Koniec sierpnia br. przyniósł dobrą nowinę w postaci zawarcia przez kolumbijski rząd układu pokojowego z lewacką organizacją FARC. Jeśli układ ten zostanie zatwierdzony w referendum, które odbędzie się na początku października, nastąpi koniec niezwykle brutalnej i wyniszczającej wojny domowej. Trwała ona ponad pół wieku, pochłaniając ponad 220 tysięcy ofiar, a także zmuszając miliony do opuszczenia swoich domów. Jak każdy efekt negocjacji, także układ z FARC ma swoich zagorzałych przeciwników (z byłym prezydentem Alvaro Uribe na czele). Czy porozumienie kończące wojnę domową można uznać za jednoznaczny sukces? A może jest to porażka, bo lepiej było „dokończyć” dzieło i pokonać FARC na polu bitwy?
- Po stronie rządu w Bogocie na zawarcie układu z FARC nalegał głównie prezydent Juan Manuel Santos. To były minister obrony w rządzie prezydenta Alvaro Uribe. Santos w kampanii prezydenckiej zapowiadał kontynuację twardego kursu swojego przełożonego, lecz po krótkim czasie (wybór w 2010 r., początek rozmów z FARC w 2012 r.) zmienił front i postawił na dyplomację. Dlaczego? Według Uribe i jego, nadal licznych, zwolenników, Santos zmiękł i zamiast „dorżnąć watahę”, postanowił skapitulować przed leżącym niemal na łopatkach przeciwnikiem. Santos widział to inaczej i uważał, że siłą nie uda się rozwiązać do końca konfliktu, którego podłoże ma przyczyny społeczno-ekonomiczne. Postulaty FARC to m.in. reforma rolna i troska o los biedniejszych warstw społecznych.

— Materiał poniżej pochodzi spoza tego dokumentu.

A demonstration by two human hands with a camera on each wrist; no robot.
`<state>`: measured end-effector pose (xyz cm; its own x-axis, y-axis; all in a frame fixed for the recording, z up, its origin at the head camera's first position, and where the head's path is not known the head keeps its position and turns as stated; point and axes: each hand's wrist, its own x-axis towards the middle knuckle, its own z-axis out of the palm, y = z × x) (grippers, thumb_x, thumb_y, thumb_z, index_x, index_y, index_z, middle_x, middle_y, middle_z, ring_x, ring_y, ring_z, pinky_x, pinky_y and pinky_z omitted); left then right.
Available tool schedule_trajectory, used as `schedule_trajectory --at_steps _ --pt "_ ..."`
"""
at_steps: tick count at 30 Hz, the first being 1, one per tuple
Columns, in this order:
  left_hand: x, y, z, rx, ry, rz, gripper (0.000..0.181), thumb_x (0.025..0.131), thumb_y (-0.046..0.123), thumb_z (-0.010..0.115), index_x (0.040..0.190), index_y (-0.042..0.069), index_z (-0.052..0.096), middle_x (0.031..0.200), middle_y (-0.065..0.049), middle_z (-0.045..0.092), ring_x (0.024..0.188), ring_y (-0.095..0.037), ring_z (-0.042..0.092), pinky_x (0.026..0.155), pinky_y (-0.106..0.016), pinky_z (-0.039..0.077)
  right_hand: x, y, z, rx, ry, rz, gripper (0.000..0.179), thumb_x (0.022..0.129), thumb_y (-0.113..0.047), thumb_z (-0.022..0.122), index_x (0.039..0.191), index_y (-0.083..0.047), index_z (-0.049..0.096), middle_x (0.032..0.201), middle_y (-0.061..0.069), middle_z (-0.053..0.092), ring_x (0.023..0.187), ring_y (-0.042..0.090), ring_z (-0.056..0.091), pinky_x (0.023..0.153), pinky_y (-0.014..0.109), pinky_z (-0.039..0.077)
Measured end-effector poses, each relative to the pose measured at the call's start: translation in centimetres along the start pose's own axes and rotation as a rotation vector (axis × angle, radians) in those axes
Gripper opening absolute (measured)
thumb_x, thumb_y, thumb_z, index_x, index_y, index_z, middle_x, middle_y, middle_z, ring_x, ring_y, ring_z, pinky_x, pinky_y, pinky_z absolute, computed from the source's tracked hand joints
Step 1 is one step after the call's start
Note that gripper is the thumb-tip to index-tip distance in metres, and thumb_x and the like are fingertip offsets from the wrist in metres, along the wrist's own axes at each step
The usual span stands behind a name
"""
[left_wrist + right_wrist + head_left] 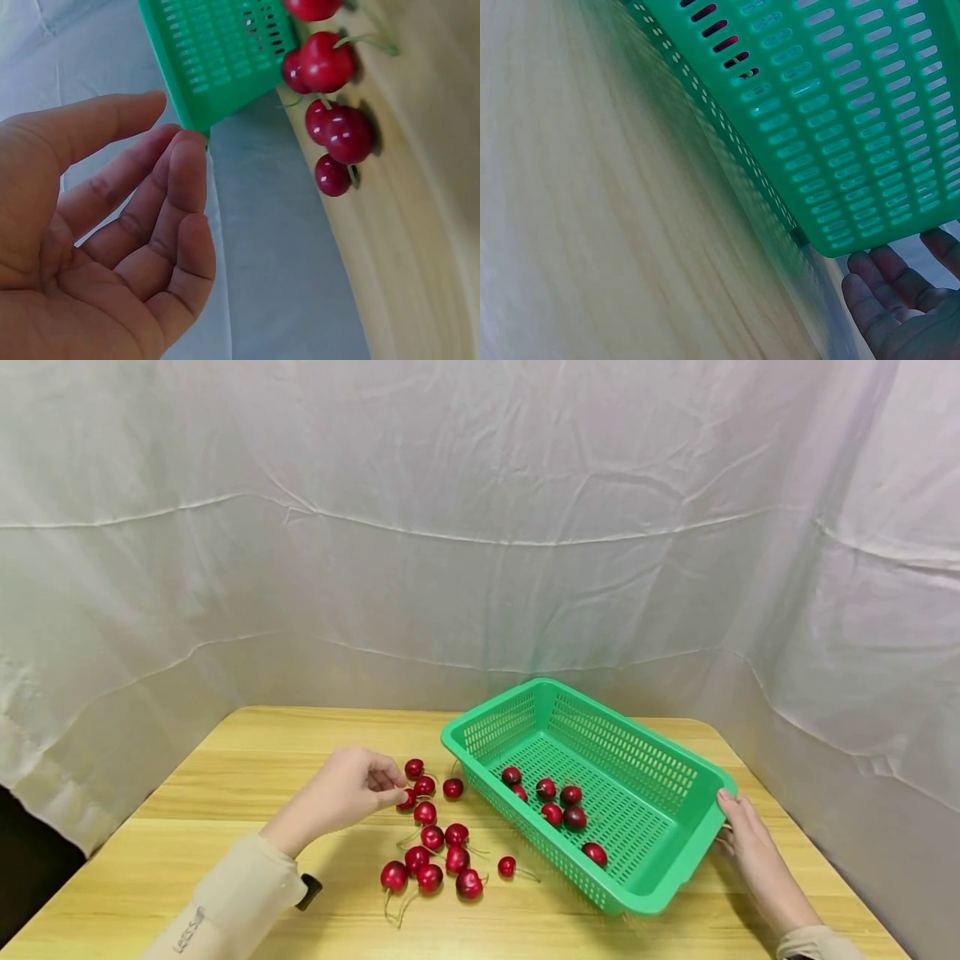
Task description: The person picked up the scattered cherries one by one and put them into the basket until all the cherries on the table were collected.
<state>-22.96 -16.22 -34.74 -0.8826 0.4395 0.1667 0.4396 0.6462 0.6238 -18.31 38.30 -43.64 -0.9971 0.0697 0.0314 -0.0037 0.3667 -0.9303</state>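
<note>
Red cherries [431, 878] lie loose on a wood-grain worktop [300, 731], just left of a green basket [637, 827] that holds several more. At the basket's right end, a person's right hand [750, 839] grips the rim, thumb on top. Left of the basket, the left hand [352, 787] reaches to the scattered cherries, thumb and fingertips narrowly parted, with nothing visible between them in its wrist view. The step appears to be picking up cherries; the next move would seem to call for closing the left grip on one while the right steadies the basket. Behind the basket hangs a creased pale cloth [480, 593].
</note>
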Motion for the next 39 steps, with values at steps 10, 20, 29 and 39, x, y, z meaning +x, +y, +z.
schedule_trajectory --at_steps 10,20,29,39 --pt "-3.4 0.3 1.6 0.017 -0.116 0.090 0.016 0.087 0.008 0.087 0.081 0.017 0.075 0.073 0.012 0.070 0.066 0.003 0.060 0.063 -0.019 0.056 0.0 0.0 0.0 0.006 0.000 0.007 0.079 0.116 -0.053 0.021 0.165 0.008 0.007 0.159 0.024 0.029 0.107 -0.025 0.050 0.089 0.004 0.044" --pt "-5.6 1.6 3.3 0.059 -0.183 0.111 0.028 0.085 0.012 0.090 0.071 0.022 0.068 0.064 0.017 0.061 0.058 0.005 0.052 0.058 -0.019 0.049 0.1 0.1 0.0 0.017 -0.002 0.009 0.079 0.117 -0.053 0.021 0.166 0.007 0.006 0.161 0.023 0.027 0.108 -0.024 0.050 0.090 0.004 0.045" --pt "-6.3 2.2 4.6 0.102 -0.201 0.095 0.031 0.080 0.009 0.091 0.068 0.022 0.065 0.063 0.018 0.055 0.058 0.005 0.047 0.056 -0.018 0.047 -0.1 0.0 0.0 0.012 -0.001 -0.009 0.077 0.117 -0.050 0.021 0.167 0.007 0.006 0.160 0.023 0.029 0.110 -0.024 0.050 0.090 0.003 0.045" --pt "-6.7 2.1 5.6 0.145 -0.200 0.077 0.035 0.080 0.011 0.093 0.068 0.023 0.062 0.061 0.017 0.052 0.058 0.004 0.042 0.054 -0.018 0.044 -0.1 0.0 0.1 0.030 -0.008 -0.006 0.080 0.117 -0.052 0.022 0.167 0.008 0.003 0.161 0.025 0.027 0.109 -0.026 0.049 0.091 0.003 0.044"
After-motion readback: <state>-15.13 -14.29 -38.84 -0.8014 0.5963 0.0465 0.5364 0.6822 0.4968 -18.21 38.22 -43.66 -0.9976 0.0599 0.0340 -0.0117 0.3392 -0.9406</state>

- Powyższe nie zmienia postaci rzeczy i nie czyni z FARC organizacji walczącej o prawa człowieka. Wręcz przeciwnie, FARC dokonywał zbrodni – porwania, tortury, morderstwa, a także zajmował się handlem narkotykami. U szczytu potęgi kontrolował kilkadziesiąt procent terytorium Kolumbii, a jego roczne przychody mogły wynosić nawet kilka miliardów dolarów – choć bardziej prawdopodobne są szacunki zakładające kilkaset milionów. Była to potęga, z którą należało się liczyć. W obliczu nieporadności państwa powstały nawet skrajnie prawicowe, zwalczające FARC, bojówki AUC (Zjednoczone Siły Samoobrony Kolumbii). One zostały już rozbrojone w ubiegłej dekadzie, za kadencji Alvaro Uribe. AUC podpisał z rządem w Bogocie porozumienie o rozbrojeniu i demobilizacji. Wzbudziło i nadal wzbudza to szereg kontrowersji, a niektóre argumenty można niemalże wprost spotkać w dzisiejszej dyskusji na temat porozumienia z FARC. Zarzuty takie jak: pobłażanie przestępcom, kapitulacja wobec bojówkarzy, brak wystarczającej sprawiedliwości za popełnione zbrodnie, to tylko najbardziej pasujące do aktualnej sytuacji historyczne twierdzenia.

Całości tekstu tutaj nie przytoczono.